Nearly each day is a record day, and day-to-day _increase_ in visits is what
used to be my _total_ amount of visits just a short while ago. Running on one
instance barely breaking 1% CPU. I don't foresee that growth slowing until
about the 20k/day range, maybe I can get 40k/day if I'm lucky, in which time I
can try to monetize it and make maybe $40-100/day -- if only there were an ad
network that let me define keywords on a per-page basis (rather than crawl my
page [adwords] or just define the general keywords for my site).

Also launched <http://www.dashler.com>, and the bookmarklet,
<http://www.dashler.com/toolbar>, which I think is just ahead of its time
and/or is not nearly marketed as well as it could be. I use it daily to get
traffic stats on webpages I visit, connect pages with their comments, shorten
URLs, etc. Too high of a learning curve for it to be successful, and
competitors like Glue make a much more compelling social and viable business
out of a similar idea. But still was an amazing learning experience to make
javascript+css which runs on any page in a performant manner.
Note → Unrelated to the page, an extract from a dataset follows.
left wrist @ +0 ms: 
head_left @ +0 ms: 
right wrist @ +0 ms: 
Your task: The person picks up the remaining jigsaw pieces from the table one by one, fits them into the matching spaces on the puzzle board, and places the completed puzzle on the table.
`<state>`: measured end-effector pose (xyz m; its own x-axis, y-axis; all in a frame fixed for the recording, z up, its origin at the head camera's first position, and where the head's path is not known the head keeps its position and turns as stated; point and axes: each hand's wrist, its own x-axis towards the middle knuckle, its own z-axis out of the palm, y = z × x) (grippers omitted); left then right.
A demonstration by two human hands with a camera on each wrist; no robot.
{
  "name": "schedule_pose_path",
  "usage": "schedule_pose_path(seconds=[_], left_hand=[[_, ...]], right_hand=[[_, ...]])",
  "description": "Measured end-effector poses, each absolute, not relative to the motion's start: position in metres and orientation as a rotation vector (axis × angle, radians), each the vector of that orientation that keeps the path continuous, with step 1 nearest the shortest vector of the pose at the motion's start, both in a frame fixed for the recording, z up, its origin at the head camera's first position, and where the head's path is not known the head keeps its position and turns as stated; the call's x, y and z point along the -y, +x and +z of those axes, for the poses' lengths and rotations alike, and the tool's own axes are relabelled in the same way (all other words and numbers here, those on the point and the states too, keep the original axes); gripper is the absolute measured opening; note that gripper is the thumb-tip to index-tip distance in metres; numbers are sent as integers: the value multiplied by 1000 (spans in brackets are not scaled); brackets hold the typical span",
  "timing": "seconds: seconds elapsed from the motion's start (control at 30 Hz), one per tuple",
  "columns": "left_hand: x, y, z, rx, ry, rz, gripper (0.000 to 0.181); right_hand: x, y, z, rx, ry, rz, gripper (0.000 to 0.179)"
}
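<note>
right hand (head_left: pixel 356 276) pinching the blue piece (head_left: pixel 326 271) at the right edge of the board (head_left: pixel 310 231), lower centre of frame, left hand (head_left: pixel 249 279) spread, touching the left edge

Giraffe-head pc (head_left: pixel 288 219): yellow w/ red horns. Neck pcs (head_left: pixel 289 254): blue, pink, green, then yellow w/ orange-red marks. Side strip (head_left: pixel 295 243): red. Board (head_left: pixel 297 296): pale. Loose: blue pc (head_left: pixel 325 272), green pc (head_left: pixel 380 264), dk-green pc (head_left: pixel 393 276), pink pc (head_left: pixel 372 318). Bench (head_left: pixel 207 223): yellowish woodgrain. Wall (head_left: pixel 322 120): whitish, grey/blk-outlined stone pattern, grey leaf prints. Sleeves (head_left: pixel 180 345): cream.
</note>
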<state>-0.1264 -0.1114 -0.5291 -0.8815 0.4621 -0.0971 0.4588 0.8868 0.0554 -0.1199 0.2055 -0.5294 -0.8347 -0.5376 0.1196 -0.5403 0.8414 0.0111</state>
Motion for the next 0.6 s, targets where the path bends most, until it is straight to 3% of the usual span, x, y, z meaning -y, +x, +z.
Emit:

Never got to launch "forums for anything" which I think is a hugely under
served market. Just search for "<anything> forums" and see the massively
successful vBulletin site set up for it. Why should the web rely on somebody
setting up a domain and host, and plopping forum software onto it? Huge
barrier to entry for something that the internet was essentially built for. If
I could create a forum instantly and without an account, then share that URL
with others to use, that would be immensely valuable for organizing any number
of events, ideas, projects, etc.

Besides that, got employed at a mid-sized start-up which I'm happy with, and
expect to learn a hell of a lot and gain some management or team lead
experience, and be part of the growth phase from "something big" to "something
huge". The job search process was both fun and stressful (negotiating always
presents the possibility of having to walk away), but I'm happy to have gone
through the experience; in particular meeting with various start-ups was quite
refreshing to realize that I'm not alone in my quest for making something big.
Also built some confidence in going essentially 4 for 4 in phone interviews to
interviews to offers. All in all, not a bad year for me, despite being broke
for 11/12ths of it.

------
chrisrhee
* Evaded a "real job" for another year

* Redesigned the admin interface for Tender (<http://tenderapp.com>)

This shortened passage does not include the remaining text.